Oppositionelle mutmaßen, die Regierung spiele das Ausmaß der Kämpfe absichtlich hoch, um einen Vorwand für die Unterdrückung ihrer Gegner zu haben. Liberias Armee behauptete vor kurzem, bei einem getöteten Führer der „Dissidenten“ Namenslisten ihrer Unterstützer aufgefunden zu haben. Genannt wurden Ellen Johnson-Sirleaf, Taylors Gegenkandidatin bei den Präsidentschaftswahlen von 1997, sowie die Führer der früheren Taylor-feindlichen Bürgerkriegsmilizen Ulimo-J und Ulimo-K. Dazu kommt Cheayee Doe, ein Sohn des 1990 auf dem Höhepunkt der ersten Bürgerkriegsrunde ermordeten liberianischen Präsidenten Samuel Doe, sowie Prince Johnson, der bis vor kurzem in Nigeria inhaftierte Mörder Does.

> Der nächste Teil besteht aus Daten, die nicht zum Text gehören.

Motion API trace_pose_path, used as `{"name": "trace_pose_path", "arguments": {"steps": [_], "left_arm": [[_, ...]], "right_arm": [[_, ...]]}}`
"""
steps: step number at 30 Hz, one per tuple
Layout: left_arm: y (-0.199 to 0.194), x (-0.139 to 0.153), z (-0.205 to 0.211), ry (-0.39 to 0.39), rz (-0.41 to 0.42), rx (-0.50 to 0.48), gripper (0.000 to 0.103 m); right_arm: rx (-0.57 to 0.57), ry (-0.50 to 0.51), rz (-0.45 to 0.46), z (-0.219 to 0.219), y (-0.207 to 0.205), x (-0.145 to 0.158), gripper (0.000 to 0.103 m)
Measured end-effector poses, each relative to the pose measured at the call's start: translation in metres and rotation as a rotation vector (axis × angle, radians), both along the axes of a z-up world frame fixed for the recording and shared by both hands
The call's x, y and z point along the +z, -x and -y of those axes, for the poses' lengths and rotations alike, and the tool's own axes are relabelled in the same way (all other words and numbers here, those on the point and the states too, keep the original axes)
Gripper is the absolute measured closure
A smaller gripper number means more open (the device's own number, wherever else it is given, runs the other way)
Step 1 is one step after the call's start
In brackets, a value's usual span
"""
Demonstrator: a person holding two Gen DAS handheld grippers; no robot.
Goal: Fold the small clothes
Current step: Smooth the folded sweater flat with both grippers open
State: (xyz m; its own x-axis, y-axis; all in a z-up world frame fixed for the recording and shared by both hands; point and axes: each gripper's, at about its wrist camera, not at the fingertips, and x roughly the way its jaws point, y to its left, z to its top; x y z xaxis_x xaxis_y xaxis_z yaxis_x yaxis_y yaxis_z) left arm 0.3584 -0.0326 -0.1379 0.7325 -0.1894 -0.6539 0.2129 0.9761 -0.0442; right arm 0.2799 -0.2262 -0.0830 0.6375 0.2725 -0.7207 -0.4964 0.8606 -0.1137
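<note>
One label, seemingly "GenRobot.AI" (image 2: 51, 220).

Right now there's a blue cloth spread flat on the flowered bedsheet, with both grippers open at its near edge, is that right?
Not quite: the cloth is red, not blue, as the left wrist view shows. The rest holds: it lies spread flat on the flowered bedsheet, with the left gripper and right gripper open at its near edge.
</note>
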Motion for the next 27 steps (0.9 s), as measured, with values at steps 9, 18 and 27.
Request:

Gegen die im Exil lebende Ellen Sirleaf-Johnson und 14 weitere Exiloppositionelle wurde am Wochenende Haftbefehl wegen Landesverrats erlassen. Dies hat das politische Klima in Liberias Hauptstadt Monrovia aufgeheizt. Das rabiate Vorgehen gegen vier Vertreter zweier international bekannter TV-Anstalten, deren Heimatländer an der Speerspitze des von Liberias Verteidigungsminister Daniel Chea ausgemachten internationalen „Wirtschaftskrieges“ gegen die Regierung Taylor stehen, spitzt die Krise weiter zu.